Throughout the process, the client looked at the shopping experience as an education, discovering more selective design pieces from talents like Lehanneur and Schmitt, and visiting galleries and artist studios in London and New York, including the Brooklyn space of Bosco Sodi, where the team selected a textural work that hangs in the main bedroom.
“It was important to see different things by these different artists that exuded all these qualities that we were trying to apply to the apartment in different ways,” says Yedid, himself a collector for more than two decades. “Black, gray, and white can be very repetitive so you have to find different applications of those colors in different textures, finishes, and put them together in a way that is meaningful.”
One of Richard Prince’s “joke” paintings joins a Spring onyx and white marble lamp by Lehanneur and a Georges Jouvre ceramic dish in the foyer, adding a bit of whimsy to a serious compilation. “Eddie was able to loosen him up with art pieces that didn’t align with everything, or even just relaxing symmetries so it wasn’t so strict,” says Hickey. “There’s a way to find a balance with everything.”

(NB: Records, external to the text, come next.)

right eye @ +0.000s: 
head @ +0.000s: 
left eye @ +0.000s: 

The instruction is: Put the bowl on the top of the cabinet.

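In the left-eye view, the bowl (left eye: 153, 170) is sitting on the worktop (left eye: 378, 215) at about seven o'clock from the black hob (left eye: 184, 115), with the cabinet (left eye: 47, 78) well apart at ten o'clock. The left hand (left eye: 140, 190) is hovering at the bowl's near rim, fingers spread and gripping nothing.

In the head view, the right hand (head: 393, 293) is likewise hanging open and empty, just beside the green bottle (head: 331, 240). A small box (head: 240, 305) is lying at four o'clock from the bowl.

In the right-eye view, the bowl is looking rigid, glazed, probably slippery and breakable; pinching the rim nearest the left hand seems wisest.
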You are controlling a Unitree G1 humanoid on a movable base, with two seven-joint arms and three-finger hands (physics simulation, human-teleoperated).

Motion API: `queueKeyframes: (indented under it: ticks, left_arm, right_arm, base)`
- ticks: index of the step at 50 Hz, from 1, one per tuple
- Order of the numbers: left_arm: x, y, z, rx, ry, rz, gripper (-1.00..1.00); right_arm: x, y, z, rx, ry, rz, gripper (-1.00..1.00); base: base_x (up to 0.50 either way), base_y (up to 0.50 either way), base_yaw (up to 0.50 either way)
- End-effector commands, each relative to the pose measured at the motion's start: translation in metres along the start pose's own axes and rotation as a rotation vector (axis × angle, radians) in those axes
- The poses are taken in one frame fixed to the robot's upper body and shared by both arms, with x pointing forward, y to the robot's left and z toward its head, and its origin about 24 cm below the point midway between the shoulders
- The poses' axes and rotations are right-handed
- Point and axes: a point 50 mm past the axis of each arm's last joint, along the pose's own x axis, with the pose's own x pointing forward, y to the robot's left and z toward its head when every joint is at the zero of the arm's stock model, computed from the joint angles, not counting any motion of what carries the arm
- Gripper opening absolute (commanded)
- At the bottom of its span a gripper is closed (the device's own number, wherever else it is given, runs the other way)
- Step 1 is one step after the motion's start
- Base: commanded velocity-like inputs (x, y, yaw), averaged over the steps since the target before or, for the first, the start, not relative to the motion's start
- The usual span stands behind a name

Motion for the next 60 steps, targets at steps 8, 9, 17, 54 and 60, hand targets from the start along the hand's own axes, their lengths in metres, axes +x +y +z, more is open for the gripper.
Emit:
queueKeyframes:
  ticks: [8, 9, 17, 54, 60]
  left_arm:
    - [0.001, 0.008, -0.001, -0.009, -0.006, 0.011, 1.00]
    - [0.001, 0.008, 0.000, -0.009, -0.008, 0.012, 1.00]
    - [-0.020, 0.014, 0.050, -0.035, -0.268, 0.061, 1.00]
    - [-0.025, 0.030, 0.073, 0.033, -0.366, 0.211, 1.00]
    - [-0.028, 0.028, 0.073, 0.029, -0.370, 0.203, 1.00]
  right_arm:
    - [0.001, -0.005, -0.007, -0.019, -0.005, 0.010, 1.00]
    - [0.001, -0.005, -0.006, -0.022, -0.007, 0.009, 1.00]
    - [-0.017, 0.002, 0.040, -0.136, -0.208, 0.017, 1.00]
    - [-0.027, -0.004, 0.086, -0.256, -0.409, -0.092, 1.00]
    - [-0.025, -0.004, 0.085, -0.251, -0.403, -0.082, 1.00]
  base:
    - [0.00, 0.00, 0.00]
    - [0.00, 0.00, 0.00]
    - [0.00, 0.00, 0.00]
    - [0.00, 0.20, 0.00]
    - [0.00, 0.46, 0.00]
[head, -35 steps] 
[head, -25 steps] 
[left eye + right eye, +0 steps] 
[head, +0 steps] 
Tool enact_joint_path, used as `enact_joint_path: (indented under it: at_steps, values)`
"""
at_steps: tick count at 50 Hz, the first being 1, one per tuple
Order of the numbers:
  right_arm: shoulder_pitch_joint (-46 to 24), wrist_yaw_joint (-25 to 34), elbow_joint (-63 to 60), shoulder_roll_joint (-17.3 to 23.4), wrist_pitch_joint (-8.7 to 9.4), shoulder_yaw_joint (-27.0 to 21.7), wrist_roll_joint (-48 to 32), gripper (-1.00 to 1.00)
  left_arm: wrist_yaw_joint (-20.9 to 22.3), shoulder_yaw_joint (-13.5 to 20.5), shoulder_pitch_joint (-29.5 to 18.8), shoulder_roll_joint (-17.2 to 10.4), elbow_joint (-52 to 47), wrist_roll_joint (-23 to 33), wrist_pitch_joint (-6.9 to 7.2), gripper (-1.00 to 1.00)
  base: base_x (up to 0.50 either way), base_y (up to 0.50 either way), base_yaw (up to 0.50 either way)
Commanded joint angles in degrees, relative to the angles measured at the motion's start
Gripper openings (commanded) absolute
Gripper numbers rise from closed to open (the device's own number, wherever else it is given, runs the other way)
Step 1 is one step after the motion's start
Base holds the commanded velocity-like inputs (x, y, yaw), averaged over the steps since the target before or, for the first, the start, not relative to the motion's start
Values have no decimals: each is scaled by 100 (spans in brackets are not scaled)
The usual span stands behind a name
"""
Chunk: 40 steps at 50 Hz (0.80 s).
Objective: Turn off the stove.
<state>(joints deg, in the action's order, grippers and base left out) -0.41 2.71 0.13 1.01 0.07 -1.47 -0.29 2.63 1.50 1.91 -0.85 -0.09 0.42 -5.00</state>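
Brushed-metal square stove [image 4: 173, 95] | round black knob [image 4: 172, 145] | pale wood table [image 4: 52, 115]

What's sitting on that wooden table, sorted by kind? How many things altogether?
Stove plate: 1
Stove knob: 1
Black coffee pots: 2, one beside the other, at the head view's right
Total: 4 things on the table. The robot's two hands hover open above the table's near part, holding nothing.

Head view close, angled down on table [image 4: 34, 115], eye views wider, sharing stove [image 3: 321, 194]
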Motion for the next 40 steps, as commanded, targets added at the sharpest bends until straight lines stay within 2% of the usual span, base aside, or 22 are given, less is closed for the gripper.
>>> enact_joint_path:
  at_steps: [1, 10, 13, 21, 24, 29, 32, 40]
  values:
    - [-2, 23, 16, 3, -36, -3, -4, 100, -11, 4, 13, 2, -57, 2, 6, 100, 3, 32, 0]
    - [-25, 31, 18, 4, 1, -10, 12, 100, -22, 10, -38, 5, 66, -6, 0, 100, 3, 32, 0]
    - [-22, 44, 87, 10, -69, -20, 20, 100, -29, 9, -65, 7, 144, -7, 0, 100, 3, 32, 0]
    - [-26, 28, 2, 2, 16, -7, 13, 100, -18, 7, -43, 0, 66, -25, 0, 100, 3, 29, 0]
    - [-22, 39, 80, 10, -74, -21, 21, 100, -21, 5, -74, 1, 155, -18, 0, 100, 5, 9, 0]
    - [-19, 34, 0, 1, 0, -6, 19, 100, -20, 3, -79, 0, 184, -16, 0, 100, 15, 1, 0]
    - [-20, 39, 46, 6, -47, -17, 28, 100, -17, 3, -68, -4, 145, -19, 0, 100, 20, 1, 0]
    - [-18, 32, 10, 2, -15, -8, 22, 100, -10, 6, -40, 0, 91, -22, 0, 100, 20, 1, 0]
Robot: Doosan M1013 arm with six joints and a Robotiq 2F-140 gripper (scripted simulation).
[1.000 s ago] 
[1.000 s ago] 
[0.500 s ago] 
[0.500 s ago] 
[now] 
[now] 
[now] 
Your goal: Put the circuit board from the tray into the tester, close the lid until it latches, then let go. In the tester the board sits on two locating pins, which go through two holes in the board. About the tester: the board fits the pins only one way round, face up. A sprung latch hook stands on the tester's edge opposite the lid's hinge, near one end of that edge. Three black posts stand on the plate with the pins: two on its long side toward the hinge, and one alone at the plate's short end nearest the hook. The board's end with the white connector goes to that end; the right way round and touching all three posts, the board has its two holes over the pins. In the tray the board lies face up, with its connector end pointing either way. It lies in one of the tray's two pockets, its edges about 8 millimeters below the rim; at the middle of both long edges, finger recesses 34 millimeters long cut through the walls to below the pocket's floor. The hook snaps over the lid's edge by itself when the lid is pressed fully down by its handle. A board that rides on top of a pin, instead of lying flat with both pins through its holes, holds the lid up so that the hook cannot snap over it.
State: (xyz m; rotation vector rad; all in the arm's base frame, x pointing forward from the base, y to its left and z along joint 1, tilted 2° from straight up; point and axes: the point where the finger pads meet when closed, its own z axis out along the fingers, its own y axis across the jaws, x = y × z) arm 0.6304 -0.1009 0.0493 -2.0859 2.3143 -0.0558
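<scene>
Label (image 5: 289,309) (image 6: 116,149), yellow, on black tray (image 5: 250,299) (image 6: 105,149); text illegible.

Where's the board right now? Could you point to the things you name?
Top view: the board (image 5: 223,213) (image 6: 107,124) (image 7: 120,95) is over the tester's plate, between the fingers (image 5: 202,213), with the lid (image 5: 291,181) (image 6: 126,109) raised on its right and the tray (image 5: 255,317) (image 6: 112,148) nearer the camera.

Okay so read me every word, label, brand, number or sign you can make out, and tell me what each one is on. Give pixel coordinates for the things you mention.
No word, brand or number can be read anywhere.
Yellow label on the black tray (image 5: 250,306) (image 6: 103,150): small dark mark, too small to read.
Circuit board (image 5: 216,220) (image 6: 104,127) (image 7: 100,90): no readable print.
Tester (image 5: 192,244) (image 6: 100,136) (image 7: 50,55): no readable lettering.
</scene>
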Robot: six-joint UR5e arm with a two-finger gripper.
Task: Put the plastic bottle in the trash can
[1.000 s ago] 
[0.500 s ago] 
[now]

Art also provides conservative pops of color throughout, such as the turquoise blue of a George Condo painting in the dining room, a fiery red Glenn Ligon study in the library, and Richard Prince photograph in the study. “To be able to play and manipulate a black and white palette the way that we did would have been completely different than the way a traditionalist may have done,” Hickey tells Galerie. “It’s somewhat satisfying to see a client evolve because he went in with a very black-and-white attitude. Not only is the project great because we were able to achieve such an amazing space for him, that’s very unique for him, but to also to see that he’s evolving to appreciate things outside his comfort zone.”